EXERCISE DETAILS >>
In the records below, find the line with "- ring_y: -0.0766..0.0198" and the line with "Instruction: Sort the"; return exactly those lines and every line between them.

Source data
>>>

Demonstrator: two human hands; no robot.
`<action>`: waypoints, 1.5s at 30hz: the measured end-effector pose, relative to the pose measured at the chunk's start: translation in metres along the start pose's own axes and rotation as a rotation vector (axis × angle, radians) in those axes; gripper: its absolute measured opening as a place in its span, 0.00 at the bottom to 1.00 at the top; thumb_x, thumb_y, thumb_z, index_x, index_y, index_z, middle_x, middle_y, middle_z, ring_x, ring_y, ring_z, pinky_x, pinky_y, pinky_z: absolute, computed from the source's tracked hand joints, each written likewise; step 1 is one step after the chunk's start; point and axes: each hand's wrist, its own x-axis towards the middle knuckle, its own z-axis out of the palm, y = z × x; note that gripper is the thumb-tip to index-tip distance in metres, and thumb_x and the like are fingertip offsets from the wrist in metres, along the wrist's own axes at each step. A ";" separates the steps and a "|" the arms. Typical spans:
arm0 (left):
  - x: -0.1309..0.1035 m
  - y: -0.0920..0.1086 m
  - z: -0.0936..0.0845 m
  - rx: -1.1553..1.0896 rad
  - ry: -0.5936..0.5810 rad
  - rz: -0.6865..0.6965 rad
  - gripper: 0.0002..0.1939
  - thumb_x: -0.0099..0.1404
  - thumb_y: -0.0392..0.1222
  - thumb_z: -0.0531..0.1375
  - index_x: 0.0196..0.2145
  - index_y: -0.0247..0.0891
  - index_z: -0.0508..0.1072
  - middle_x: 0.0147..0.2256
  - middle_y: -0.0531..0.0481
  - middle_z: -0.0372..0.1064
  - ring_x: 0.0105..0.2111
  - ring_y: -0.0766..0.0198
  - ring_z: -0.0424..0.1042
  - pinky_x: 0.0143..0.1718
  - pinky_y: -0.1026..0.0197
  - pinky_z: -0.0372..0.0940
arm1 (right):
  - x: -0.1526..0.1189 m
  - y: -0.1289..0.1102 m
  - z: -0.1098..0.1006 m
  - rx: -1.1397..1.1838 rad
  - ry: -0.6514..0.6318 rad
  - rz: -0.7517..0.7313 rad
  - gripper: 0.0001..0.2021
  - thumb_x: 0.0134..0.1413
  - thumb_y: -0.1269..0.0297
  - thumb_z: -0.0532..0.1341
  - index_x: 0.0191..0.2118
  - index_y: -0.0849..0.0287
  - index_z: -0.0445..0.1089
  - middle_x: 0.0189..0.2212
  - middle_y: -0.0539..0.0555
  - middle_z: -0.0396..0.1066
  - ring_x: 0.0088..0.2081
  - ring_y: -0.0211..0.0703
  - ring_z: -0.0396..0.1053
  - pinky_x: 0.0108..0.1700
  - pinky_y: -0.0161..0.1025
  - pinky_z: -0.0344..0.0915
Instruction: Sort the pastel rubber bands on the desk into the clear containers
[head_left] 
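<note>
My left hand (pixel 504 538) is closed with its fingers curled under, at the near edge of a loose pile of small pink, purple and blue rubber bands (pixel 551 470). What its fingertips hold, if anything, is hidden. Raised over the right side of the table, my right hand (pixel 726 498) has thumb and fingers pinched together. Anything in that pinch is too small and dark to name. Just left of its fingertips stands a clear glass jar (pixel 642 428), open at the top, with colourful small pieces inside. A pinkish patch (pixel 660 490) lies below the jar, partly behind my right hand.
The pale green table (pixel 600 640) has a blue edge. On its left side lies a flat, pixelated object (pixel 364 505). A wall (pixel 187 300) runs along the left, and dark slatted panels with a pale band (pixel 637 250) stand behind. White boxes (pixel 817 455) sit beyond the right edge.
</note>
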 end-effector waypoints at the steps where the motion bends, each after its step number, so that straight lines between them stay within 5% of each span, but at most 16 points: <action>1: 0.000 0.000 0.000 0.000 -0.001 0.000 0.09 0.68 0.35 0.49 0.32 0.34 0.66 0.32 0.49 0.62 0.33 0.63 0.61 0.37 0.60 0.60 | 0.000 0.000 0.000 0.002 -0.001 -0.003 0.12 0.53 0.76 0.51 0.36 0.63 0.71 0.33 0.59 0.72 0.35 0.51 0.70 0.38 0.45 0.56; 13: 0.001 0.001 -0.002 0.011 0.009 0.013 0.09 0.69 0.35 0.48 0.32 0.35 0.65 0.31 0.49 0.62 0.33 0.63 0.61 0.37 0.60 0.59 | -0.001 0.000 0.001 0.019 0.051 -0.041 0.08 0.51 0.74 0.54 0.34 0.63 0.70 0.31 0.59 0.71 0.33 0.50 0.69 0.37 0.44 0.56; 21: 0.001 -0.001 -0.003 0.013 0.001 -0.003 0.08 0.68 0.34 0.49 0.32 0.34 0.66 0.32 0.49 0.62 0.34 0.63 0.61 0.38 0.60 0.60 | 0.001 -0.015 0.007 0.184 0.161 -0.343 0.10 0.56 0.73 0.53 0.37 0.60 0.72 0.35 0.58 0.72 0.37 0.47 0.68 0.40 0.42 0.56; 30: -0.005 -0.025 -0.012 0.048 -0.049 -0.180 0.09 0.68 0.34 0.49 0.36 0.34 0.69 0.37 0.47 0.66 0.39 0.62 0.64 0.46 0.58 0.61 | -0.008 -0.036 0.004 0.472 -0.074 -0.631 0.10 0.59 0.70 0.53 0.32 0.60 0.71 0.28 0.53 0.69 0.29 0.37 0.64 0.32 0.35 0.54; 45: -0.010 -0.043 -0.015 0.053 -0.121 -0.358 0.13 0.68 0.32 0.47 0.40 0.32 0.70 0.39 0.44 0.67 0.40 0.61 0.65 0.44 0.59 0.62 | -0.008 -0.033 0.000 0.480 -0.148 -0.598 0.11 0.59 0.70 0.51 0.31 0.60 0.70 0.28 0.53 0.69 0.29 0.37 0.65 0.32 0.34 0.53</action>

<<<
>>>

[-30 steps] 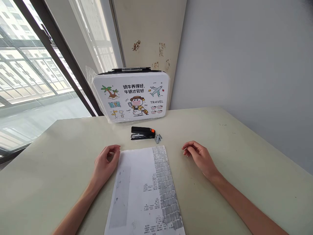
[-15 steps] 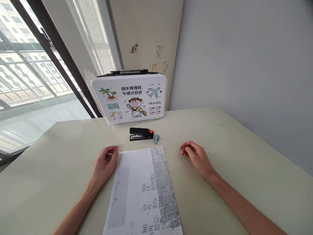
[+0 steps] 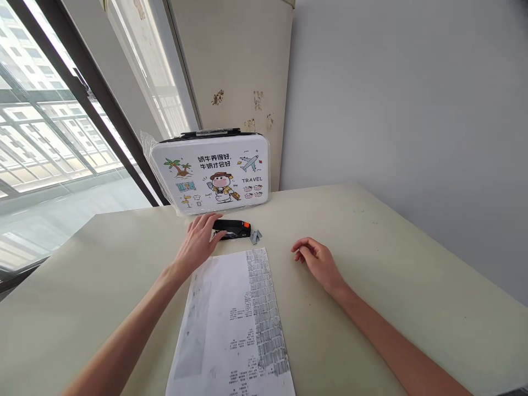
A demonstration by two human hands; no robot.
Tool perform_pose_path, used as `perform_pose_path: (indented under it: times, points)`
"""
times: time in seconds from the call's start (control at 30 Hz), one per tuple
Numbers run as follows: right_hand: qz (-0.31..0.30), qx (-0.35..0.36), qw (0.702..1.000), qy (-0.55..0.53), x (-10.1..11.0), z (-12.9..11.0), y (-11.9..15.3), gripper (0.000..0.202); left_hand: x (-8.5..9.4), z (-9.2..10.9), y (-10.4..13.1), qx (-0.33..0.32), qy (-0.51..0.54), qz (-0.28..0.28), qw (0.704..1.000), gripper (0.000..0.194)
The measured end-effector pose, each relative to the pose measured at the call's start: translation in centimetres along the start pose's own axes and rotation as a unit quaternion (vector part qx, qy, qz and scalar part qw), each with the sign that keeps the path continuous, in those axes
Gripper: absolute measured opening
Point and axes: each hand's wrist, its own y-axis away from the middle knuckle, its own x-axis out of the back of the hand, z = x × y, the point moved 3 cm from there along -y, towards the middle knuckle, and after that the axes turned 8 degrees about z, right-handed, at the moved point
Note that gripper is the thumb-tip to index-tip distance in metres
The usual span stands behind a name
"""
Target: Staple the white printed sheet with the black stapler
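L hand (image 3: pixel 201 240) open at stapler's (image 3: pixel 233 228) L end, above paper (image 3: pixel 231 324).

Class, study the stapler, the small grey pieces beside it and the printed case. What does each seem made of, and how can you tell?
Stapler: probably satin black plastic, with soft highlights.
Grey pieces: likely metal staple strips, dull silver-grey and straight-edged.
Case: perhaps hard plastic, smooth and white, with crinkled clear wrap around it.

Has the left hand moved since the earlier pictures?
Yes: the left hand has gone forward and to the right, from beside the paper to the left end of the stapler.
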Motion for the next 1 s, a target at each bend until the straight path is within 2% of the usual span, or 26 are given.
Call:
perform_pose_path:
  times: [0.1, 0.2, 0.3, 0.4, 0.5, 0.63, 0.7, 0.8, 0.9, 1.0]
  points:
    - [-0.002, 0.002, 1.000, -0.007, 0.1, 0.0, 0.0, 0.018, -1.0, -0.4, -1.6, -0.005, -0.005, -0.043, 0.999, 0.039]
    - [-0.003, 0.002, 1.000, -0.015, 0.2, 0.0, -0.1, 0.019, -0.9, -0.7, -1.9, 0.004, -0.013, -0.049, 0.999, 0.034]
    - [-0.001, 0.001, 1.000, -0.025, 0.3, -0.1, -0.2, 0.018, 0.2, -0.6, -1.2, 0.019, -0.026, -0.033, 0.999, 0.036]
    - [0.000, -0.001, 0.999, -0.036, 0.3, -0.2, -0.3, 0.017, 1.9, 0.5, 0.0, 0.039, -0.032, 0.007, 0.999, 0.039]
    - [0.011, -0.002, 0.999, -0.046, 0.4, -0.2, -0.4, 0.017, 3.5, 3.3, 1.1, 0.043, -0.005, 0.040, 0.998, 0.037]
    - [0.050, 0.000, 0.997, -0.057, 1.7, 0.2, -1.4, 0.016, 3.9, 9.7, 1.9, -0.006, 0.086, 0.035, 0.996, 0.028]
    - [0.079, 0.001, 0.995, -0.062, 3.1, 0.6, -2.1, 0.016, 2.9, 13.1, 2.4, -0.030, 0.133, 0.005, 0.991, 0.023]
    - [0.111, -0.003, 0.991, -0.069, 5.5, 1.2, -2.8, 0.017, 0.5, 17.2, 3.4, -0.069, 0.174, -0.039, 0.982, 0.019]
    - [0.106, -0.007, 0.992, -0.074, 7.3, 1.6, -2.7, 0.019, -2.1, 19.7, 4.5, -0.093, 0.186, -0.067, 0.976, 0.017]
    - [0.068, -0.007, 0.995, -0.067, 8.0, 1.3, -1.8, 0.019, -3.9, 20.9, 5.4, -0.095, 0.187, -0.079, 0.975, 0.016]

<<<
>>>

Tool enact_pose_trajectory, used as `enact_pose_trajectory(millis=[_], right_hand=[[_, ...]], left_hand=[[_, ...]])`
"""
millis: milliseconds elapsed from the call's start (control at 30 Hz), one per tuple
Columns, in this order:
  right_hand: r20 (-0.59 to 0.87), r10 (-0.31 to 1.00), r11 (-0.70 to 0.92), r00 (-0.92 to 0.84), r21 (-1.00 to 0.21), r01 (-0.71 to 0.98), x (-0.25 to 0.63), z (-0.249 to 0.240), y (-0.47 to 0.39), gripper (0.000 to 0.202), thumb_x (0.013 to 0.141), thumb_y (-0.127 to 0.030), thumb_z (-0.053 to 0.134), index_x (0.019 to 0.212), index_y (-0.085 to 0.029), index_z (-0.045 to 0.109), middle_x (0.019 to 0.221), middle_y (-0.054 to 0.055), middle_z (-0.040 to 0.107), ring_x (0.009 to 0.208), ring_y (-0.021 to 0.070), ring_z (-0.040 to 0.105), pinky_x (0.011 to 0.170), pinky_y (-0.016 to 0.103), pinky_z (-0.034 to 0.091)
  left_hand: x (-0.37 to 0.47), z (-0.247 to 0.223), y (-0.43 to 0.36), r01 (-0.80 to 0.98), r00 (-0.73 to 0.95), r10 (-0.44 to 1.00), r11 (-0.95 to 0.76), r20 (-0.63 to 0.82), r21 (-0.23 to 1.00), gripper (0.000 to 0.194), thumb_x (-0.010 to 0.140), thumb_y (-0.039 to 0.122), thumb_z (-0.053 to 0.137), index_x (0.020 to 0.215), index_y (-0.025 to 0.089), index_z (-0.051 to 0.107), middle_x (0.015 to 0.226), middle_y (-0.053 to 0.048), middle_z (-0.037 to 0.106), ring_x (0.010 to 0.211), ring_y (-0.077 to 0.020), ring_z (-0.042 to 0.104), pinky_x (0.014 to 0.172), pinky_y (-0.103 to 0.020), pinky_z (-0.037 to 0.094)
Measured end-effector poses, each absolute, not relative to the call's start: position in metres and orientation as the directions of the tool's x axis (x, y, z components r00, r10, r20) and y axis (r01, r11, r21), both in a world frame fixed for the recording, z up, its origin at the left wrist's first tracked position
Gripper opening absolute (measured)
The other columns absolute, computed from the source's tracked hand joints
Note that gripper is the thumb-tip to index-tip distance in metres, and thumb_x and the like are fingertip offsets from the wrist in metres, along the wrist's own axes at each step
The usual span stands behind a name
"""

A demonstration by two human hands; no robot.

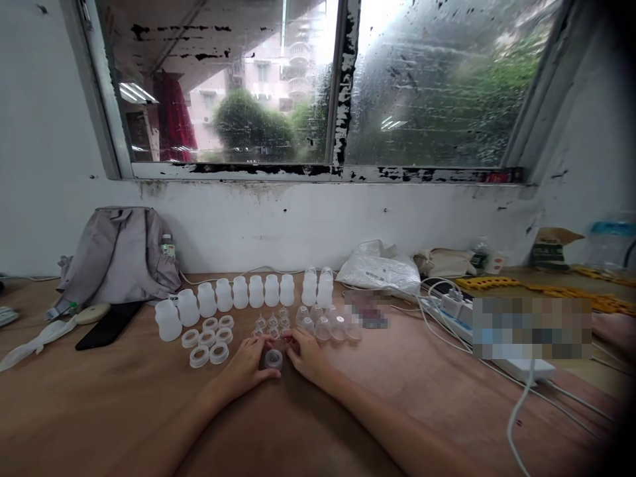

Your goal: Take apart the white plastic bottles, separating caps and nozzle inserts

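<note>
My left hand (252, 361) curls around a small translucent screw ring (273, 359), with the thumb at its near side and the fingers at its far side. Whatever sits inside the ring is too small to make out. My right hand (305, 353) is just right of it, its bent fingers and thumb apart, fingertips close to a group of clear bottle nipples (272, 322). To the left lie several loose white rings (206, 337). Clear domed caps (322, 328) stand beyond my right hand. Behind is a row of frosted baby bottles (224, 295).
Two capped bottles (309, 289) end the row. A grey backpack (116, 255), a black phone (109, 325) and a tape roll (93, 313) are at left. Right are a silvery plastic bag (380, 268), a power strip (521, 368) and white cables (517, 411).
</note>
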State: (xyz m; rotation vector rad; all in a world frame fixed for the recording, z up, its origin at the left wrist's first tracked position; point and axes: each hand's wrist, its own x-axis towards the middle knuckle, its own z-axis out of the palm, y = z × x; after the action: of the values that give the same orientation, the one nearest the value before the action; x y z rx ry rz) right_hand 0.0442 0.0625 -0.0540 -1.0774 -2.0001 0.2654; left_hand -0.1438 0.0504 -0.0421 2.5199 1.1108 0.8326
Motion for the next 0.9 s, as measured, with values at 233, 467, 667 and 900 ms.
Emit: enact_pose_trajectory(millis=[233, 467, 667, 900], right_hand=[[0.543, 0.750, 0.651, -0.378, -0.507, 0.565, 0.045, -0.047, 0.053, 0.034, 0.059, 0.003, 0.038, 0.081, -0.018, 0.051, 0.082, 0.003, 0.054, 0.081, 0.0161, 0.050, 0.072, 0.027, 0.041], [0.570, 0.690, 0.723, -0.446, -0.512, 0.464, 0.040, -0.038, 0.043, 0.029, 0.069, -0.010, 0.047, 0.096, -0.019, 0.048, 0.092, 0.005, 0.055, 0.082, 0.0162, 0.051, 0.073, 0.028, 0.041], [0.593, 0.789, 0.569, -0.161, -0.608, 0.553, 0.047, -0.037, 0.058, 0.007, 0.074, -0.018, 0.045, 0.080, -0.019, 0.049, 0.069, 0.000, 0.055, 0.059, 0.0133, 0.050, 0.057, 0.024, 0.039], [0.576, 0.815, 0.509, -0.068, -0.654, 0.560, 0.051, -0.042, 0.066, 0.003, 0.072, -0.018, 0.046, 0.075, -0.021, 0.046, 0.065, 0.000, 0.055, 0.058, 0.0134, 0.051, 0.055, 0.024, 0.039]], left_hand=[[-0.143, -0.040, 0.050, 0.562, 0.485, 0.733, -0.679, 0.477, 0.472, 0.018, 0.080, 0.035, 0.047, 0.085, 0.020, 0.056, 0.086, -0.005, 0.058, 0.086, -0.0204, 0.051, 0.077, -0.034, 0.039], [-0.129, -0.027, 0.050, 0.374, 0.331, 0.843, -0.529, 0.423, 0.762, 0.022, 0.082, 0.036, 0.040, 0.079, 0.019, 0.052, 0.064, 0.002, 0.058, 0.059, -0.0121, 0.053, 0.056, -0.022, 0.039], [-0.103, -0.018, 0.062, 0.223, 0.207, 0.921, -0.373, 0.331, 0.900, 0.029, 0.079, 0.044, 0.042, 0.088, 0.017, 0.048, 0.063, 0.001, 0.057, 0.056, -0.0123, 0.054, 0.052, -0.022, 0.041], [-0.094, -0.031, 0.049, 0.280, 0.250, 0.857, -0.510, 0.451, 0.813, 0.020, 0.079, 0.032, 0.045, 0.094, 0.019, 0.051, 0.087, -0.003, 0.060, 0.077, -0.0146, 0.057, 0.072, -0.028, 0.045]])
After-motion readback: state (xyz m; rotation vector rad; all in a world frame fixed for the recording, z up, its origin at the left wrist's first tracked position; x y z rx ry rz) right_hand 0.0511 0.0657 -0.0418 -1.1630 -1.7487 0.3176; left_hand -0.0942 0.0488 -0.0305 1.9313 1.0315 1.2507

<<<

FINISHED EXERCISE >>
  - ring_y: -0.0766..0.0198
  - ring_z: -0.0424..0.1042
  - pinky_x: 0.0143..0.1718
  - pinky_y: -0.1026..0.0197
  - pinky_z: -0.0372..0.0940
arm1 (right):
  - x: -0.1526..0.1189 m
  - y: -0.1289..0.1102 m
  - z: -0.1098..0.1006 m
  - rx: -1.1397..1.1838 rad
  - ry: -0.6514..0.6318 rad
  - rz: -0.7517..0.7313 rad
  - gripper: 0.0001..0.2021
  - thumb_x: 0.0134..0.1413
  - thumb_y: -0.1269..0.0297
  - thumb_z: -0.0532..0.1341
  - index_x: 0.0191..0.2118
  - index_y: -0.0849..0.0287
  - index_z: -0.0445..0.1089
  - middle_x: 0.0189..0.2212
  - middle_y: -0.0539..0.0555
  - middle_z: -0.0396..0.1066
  - ring_x: 0.0088..0.2081
  - ring_y: -0.0211..0.0703
  - ring_z: -0.0396..0.1053
  - pinky_x: 0.0108..0.1700
  - pinky_y: -0.0161..0.1025
  - pinky_z: -0.0344..0.0915
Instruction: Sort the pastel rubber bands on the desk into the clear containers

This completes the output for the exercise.